> **Task instructions**
Reproduce only the lines of the material below that start at the line containing "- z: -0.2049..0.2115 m" and stop at the line containing "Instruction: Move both". Keep both end lines.

- - -

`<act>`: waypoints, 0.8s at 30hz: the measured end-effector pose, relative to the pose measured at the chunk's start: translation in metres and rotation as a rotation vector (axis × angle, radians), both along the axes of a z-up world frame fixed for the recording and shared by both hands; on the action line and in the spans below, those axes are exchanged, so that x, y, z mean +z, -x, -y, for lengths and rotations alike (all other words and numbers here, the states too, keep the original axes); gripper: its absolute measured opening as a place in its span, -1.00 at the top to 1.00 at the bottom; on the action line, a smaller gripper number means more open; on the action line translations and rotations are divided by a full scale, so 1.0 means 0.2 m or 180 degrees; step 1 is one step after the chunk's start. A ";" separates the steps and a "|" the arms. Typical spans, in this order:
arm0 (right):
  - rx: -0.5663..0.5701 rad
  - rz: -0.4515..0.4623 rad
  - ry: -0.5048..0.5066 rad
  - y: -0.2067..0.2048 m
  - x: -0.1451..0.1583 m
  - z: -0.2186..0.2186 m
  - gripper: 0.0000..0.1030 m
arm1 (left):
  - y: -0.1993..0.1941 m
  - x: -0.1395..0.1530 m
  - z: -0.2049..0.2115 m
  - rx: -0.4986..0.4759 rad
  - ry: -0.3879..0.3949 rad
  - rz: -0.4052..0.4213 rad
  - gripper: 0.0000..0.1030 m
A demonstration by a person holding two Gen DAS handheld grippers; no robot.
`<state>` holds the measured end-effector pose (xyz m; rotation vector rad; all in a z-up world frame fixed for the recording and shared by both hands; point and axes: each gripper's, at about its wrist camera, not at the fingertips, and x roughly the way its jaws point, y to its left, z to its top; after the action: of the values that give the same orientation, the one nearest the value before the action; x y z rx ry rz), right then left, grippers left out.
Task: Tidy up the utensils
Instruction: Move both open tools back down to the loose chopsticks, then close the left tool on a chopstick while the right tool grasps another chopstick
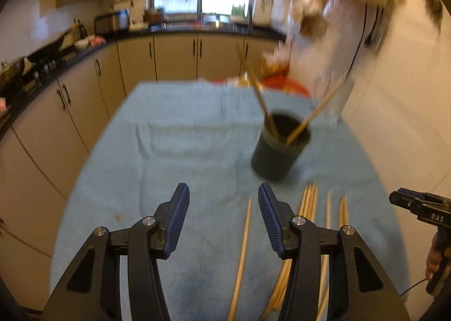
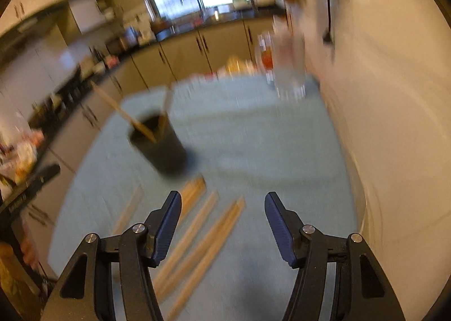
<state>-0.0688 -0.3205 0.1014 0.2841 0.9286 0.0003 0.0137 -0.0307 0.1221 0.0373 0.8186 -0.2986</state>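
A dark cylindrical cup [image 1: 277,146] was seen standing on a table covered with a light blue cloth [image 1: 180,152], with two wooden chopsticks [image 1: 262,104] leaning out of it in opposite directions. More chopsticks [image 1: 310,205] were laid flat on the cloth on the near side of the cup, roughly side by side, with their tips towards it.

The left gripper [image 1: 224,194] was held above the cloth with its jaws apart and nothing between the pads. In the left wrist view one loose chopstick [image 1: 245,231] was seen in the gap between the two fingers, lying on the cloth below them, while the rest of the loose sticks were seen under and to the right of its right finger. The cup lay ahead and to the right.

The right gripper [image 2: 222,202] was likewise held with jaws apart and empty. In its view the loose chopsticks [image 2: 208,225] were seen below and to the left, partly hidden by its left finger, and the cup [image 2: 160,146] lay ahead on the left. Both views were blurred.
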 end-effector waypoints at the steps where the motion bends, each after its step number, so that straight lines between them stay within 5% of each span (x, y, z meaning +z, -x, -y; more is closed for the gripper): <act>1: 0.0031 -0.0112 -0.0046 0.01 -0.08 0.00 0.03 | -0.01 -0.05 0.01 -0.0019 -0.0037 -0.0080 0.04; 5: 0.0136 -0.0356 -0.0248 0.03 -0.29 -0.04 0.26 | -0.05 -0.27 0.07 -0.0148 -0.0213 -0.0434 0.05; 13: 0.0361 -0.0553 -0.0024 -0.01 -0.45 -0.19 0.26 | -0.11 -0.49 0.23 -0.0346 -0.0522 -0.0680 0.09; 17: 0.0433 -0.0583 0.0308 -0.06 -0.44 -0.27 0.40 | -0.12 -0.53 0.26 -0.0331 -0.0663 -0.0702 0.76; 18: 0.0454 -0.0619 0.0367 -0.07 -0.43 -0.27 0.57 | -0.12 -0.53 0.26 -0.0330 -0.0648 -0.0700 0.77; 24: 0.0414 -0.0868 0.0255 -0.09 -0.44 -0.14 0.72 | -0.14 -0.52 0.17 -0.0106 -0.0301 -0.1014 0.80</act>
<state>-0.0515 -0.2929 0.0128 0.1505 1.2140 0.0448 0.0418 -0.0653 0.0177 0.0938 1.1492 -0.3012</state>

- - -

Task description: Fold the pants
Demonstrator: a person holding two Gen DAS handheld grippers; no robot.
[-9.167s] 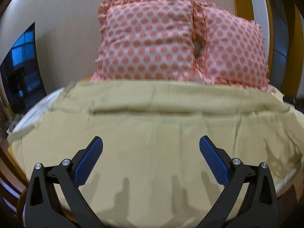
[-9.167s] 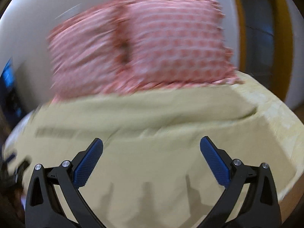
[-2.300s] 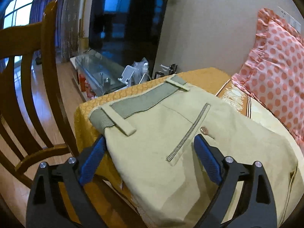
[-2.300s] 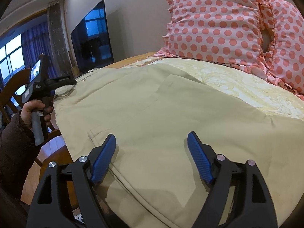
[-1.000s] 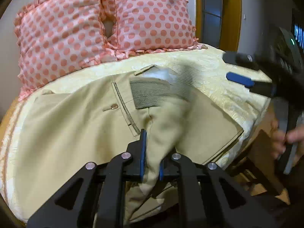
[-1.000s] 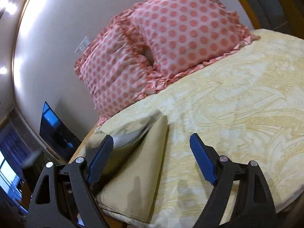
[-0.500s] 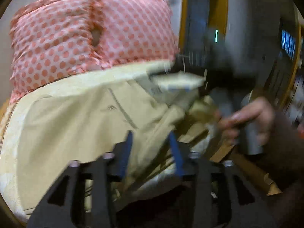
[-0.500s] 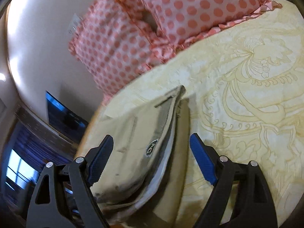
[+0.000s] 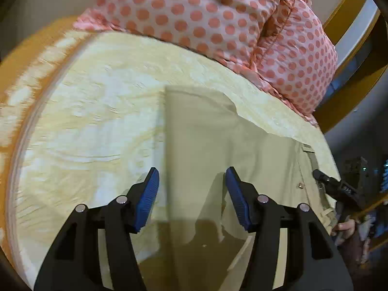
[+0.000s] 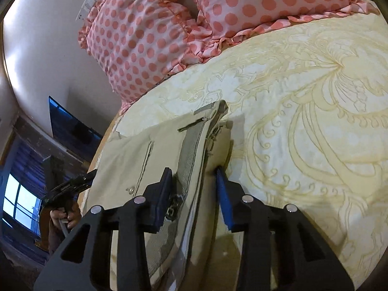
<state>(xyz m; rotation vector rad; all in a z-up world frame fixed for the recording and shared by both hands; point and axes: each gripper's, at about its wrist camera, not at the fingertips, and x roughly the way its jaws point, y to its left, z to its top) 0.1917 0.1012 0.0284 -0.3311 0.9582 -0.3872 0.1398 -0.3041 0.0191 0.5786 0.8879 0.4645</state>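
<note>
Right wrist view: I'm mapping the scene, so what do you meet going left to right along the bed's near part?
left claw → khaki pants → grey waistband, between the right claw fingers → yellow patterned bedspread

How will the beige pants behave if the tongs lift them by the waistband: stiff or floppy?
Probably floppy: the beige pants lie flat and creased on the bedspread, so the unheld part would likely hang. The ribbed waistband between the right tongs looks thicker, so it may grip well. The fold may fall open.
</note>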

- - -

> **Task solution**
  - z: -0.2049..0.2115 m
  - rx: -0.4986..0.4759 rad
  - ry: -0.3879..0.3949 rad
  - rz: -0.4052..0.4213 rad
  - gripper: 0.0000..0.1030 m
A demonstration by a person holding two Gen DAS handheld grippers; no robot.
`<state>` holds the measured end-effector pose (xyz m; rotation vector rad; all in a z-up world frame fixed for the recording and shared by both hands; point and axes: each gripper's, at about its wrist camera, not at the fingertips, and x roughly the way its jaws point, y to its left, z to its top; after the action: of the values that give the same orientation, the one nearest the value before the action; x y z rx ry rz), right then left, grippers left out.
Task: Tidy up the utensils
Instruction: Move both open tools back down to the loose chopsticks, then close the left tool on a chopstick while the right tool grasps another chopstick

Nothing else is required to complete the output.